Our understanding of forgiveness must develop beyond what we initially learned as children playing with others, especially when the offending behavior shows a pattern of abuse instead of a one-time accidental offense. This Faith Lens article is not the place to flesh this out; other resources and books can do that for us. However, a summary of a more mature understanding of forgiveness is this: We need not like the person after forgiving them, nor do we have to maintain a relationship with them.
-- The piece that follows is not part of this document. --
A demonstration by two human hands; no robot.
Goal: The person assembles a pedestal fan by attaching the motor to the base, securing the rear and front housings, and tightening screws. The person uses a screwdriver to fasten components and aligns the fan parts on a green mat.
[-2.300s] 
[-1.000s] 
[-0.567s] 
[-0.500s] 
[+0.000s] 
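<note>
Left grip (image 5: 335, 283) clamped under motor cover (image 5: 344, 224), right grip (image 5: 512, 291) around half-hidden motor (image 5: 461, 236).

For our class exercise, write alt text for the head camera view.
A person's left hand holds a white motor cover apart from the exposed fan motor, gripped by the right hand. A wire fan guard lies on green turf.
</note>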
Forgiveness is for us to be liberated from the power that person’s action has over us, and we should hope that our forgiveness will direct that person toward being liberated from whatever is driving them toward this unhealthy behavior.
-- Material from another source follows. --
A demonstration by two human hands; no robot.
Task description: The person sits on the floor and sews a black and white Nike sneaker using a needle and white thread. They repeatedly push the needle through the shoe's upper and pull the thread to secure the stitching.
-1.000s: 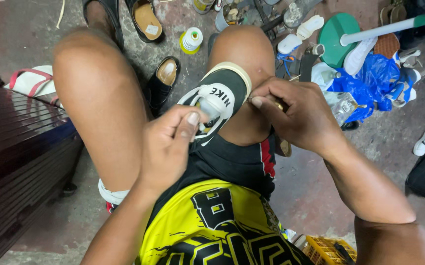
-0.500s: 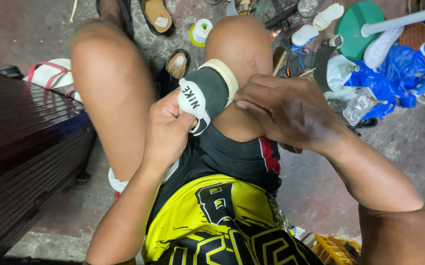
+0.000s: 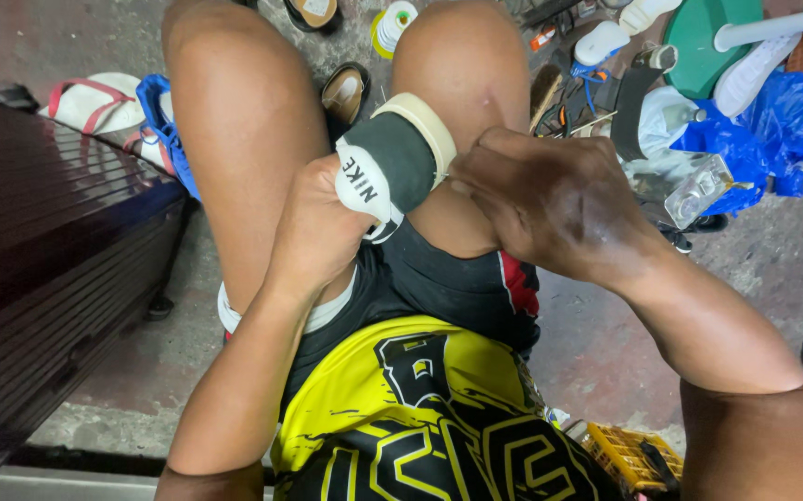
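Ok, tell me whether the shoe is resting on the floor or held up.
Held up: the black-and-white shoe sits between the left hand and right hand, above the knees.

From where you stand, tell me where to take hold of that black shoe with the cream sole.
Grip the shoe at its black heel end, coming from the left, as the left hand does now. The heel is the rounded lower end and fills a closed palm. The cream sole edge faces up and right, and the right hand presses at that side, so probably leave it free.

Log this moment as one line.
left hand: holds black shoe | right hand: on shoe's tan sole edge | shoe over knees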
- This passage of scripture speaks of Christians correcting and forgiving other Christians. Do you think Jesus’ instruction should also influence how Christians correct and forgive people who aren’t Christian?
- Is it helpful for you to view forgiveness as our liberation from the power someone’s action has over us?
- What are some scenarios that you imagine it would be difficult to forgive another person?
The game “Most Likely To…” can be played in person or in a virtual chat. Have someone lead by reading one of these statements at a time, allowing the group to determine who is most likely to do that item. Try to give all participants a “most likely to” designation; beyond that, your group can determine its own rules. If time allows, participants can submit their own creative “most likely to” statements to the leader.
- Most likely to speak with their mouth full.
- Most likely to do something gross on a dare.
- Most likely to sing in an open field.
- Most likely to go to bed without brushing their teeth.
- Most likely to eavesdrop on a conversation.
- Most likely to forget their mask when going out.
- Most likely to need help finding their other shoe.
- Most likely to cry during an argument.
- Most likely to burn popcorn.
- Most likely to forgive.
Loving God, we are not able to fathom the forgiveness you eagerly await to bestow on us each day. Help us, likewise, to be forgiving people. When we need forgiveness, may your Spirit help us accept that reality and correct our behavior moving forward. Amen.